Albuquerque, New Mexico residents protest fatal shooting by US Marshals

By D. Lencho
4 March 2016

About 50 people gathered at the Pete V. Domenici United States Courthouse in downtown Albuquerque, New Mexico March 2 to voice their anger over the latest killing of a resident by law enforcement. Because the latest fatal shooting was committed by a US marshal, the federal courthouse, where the Marshals’ headquarters is located, was chosen for the protest action.

The vigil was held to protest the predawn fatal shooting of 23-year-old Edgar Camacho-Alvarado and its aftermath, and the discrepancies between official and witness accounts of the incident.

Protesters held signs reading “Jail killer cops,” “Release the autopsy now,” and “End police brutality,” while they chanted for transparency, truth and justice in front of the buildings’ entrance.

Ten US marshals went to a mobile home park on west Central Avenue on February 20 to arrest 25-year-old George Bond, who was a suspect in a 2014 murder in a neighboring county and was believed to be hiding out in a trailer three units away from the residence where Edgar Camacho-Alvarado lived. According to his family, Camacho-Alvarado was working on his truck when the marshals showed up. In a short while, he was dead, shot to death by a marshal.

Edgar’s older brother Carlos Camacho told reporters that their mother was in bed, heard a shot and ran to the front door, where Edgar was dying. Carlos said that the marshals asked her, “What’s his name?” before leaving his body, lying in front of his truck, for 14 hours while they had a standoff with Bond, which ended with Bond’s arrest. Camacho also said that his 11-year-old brother witnessed the incident and that the marshals confiscated his cell phone.

Carlos Camacho told reporters that his brother wanted to marry his girlfriend in a few weeks. “He was really happy; he was really excited about everything. He was young; he was getting ready for life.
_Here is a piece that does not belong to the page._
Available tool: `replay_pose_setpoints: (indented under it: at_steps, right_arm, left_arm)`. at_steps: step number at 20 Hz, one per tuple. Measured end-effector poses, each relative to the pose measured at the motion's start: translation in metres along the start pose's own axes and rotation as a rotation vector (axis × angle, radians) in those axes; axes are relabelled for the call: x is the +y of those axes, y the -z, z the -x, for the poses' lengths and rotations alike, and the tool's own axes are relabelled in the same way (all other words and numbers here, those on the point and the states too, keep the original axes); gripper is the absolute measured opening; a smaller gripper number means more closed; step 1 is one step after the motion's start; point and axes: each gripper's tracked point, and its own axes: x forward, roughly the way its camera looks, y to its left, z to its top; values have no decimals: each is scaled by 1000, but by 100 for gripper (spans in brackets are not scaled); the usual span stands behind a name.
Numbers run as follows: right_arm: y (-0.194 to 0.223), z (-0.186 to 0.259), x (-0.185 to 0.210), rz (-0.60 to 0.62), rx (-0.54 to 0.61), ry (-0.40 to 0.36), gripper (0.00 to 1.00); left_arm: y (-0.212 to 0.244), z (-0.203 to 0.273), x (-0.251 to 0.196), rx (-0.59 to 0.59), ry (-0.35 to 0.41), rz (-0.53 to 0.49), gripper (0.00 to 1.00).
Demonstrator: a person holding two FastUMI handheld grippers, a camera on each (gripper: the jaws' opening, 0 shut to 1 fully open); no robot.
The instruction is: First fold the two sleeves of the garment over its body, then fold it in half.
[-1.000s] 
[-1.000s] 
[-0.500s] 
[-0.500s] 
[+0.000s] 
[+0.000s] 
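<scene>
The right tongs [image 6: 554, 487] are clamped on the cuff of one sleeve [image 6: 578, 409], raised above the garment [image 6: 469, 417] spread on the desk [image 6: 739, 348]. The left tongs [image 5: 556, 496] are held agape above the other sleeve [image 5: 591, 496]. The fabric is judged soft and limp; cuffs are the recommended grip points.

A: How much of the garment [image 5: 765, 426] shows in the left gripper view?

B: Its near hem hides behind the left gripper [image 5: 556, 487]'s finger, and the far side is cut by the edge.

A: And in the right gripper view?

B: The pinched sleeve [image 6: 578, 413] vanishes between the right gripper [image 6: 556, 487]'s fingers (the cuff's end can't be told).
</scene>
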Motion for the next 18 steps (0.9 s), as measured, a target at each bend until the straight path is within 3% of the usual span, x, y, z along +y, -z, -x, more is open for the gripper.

And they just took it away.”

Pepe Sanchez, who was at the protest, and with whom Edgar had once worked at UNM Hospital, told a World Socialist Web Site reporter that he was “a good guy, responsible, always on time,” who “had a lot of respect for everyone.”

Two days after the killing, Robert Gorence, an attorney for Camacho-Alvarado’s family, held a press conference in which he accused the marshals of shooting the young man in “almost what you would call ‘execution style.’”

“It’s almost inexplicable, but we have evidence … that Edgar was dragged from the house, after having been struck multiple times, taken outside, given commands to give up a weapon, as he’s gurgling and flailing his arms, and shot a fourth time,” Gorence stated.

Gorence called on authorities to release more information on the incident, and announced his intention to have an independent autopsy conducted—it will be a month before official autopsy results are released—and to file a lawsuit. Gorence added, “All we’re asking right now is to get answers. So far that has been completely stonewalled.”

At the time, as the Albuquerque Journal’s report on the press conference put it, “New Mexico State Police, which is leading the investigation into the shooting, and other agencies have shed little light on how Camacho-Alvarado ended up being shot when officers were actually searching for Bond. They have not described what happened, commented on the family’s account of the shooting nor said whether Camacho-Alvarado had a gun.”

On February 24, the New Mexico Department of Public Safety published an “update” on its investigation of the case. According to the NMDPS account, Deputy US Marshal Paul Hernandez, who was gathering information at the scene, noticed a young man (Camacho-Alvarado) following him, who “brandished a handgun” before Hernandez reached for his own weapon.

The young man then fled and when Hernandez caught up with him in front of the family trailer, Camacho-Alvarado raised his gun and Hernandez fired four shots, one of which struck him fatally. Later, two other marshals “secured Mr. Camacho-Alvarado by moving him from the steps, handcuffing him, and rendering first aid.”

The marshals also claimed to have found a gun, which had been stolen a year before and with a “not visible” serial number, near Camacho-Alvarado, and ammunition in his residence, something the marshals had been tight-lipped about before.

The NMDPS also mentioned that he “was a convicted felon and was wanted on a felony warrant,” without mentioning that the convictions were for nonviolent larceny arrests.

The discrepancies in the case were disquieting enough to prompt a February 27 editorial in the Journal, entitled “Federal lawmen should face same rules as locals,” that bemoans the “predawn raid … that went bad and left a man dead,” and the marshals’ “account [that] doesn’t square with the account given by the dead man’s family.”

The editors opine, “This is one case where lapel camera footage would have come in handy,” and suggest that the Department of Justice, whose recent investigation of the Albuquerque Police Department found a pattern of excessive force, constitutional violations and contempt for the public, practice what it preaches.

The editorial concludes, “This officer-involved shooting is a case where the government exercised the ultimate in police powers. It is unacceptable that the same tough standards don’t appear to apply at all levels of law enforcement.” In fact, the killing of Camacho-Alvarado is another demonstration that these standards are flouted at all levels of law enforcement—be they city, county, state or federal.